3 Replies Latest reply on Jan 9, 2014 12:14 PM by javadevmtl

    Couple thousands of puts/reads on 8 indexes NRT vs Ram Directory?

    javadevmtl

      Hi, using:


      Infinispan-6.0.0

      Java 1.7_17

      OpenSuse 11

      Server is 16 Core 128GB

      Network is 1Gigabit. All machines plugged to same switch.


      Reading through the Lucene docs NRT seems to be a wrapper around RamDirectory but for some reason enabling NRT is faster then just RAM directory.


      I.e:


      <namedCache name="myCache">
      <jmxStatistics enabled="true"/>
      <clustering mode="distribution">
      <async/>
      <hash numOwners="1"/>
      </clustering>
      <storeAsBinary enabled="true"/>
      <indexing enabled="true" indexLocalOnly="true">
      <properties>
      <property name="hibernate.search.default.indexmanager" value="near-real-time" />
      <property name="hibernate.search.default.directory_provider" value="filesystem" />
      <property name="hibernate.search.default.indexwriter.merge_factor" value="1024" />
      <property name="hibernate.search.default.indexwriter.ram_buffer_size" value="128" />
      <property name="hibernate.search.default.sharding_strategy.nbr_of_shards" value="8" />
      </properties>
      </indexing>
      </namedCache>


      Is faster then...


       

      <namedCache name="myCache">
      <jmxStatistics enabled="true"/>
      <clustering mode="distribution">
      <async/>
      <hash numOwners="1"/>
      </clustering>
      <storeAsBinary enabled="true"/>
      <indexing enabled="true" indexLocalOnly="true">
      <properties>
      <property name="hibernate.search.default.directory_provider" value="ram" />
      <property name="hibernate.search.default.indexwriter.merge_factor" value="1024" />
      <property name="hibernate.search.default.indexwriter.ram_buffer_size" value="128" />
      <property name="hibernate.search.default.sharding_strategy.nbr_of_shards" value="8" />
      </properties>
      </indexing>
      </namedCache>


      Note: Even though setup in distribution mode only starting single node to discount network as the problem.


      And y NRT being faster then RAM, way faster!


      In fact with NRT enabled I can do 16,000 puts per second while with RAM only max 750 puts per second.

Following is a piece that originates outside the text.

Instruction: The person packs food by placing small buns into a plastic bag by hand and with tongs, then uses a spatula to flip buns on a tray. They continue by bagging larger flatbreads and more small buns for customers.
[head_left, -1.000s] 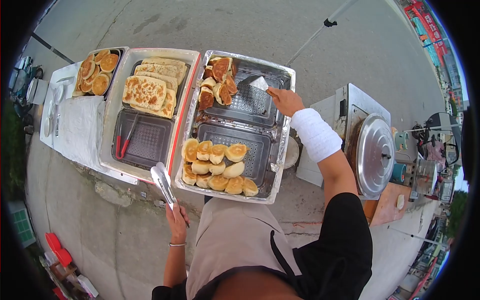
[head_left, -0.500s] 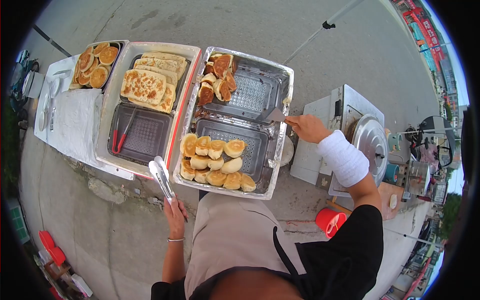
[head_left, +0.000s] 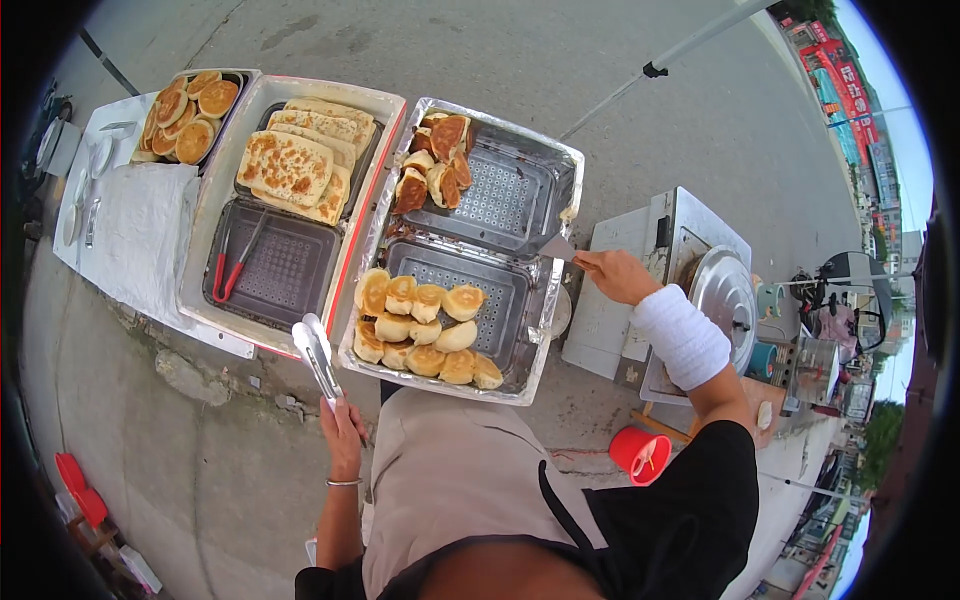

I checked the JMX stats and averageWriteTime with NRT is 0ms while with ram it's 25ms or higher.

       

      This is my model...

       

      @Indexed

      @ProvidedId

      @SerializeWith(...)

      public class MyModel

      {

        @DocumentId

        Integer id;

        //@Field

        Integer customerId;

        //@Field

        Integer code;

        @Field(analyze = Analyze.NO)

        String name;

        @Field(analyze = Analyze.NO)

        String acctHash;

        @Field(analyze = Analyze.NO)

        String address;

        @Field(analyze = Analyze.NO)

        String phoner;

        @Field(analyze = Analyze.NO)

        String email;

        @Field(analyze = Analyze.NO)

        String shipTo;

        @Field(analyze = Analyze.NO)

        Long ip;

        long lease;

       

      // Get setters and the marshallers here...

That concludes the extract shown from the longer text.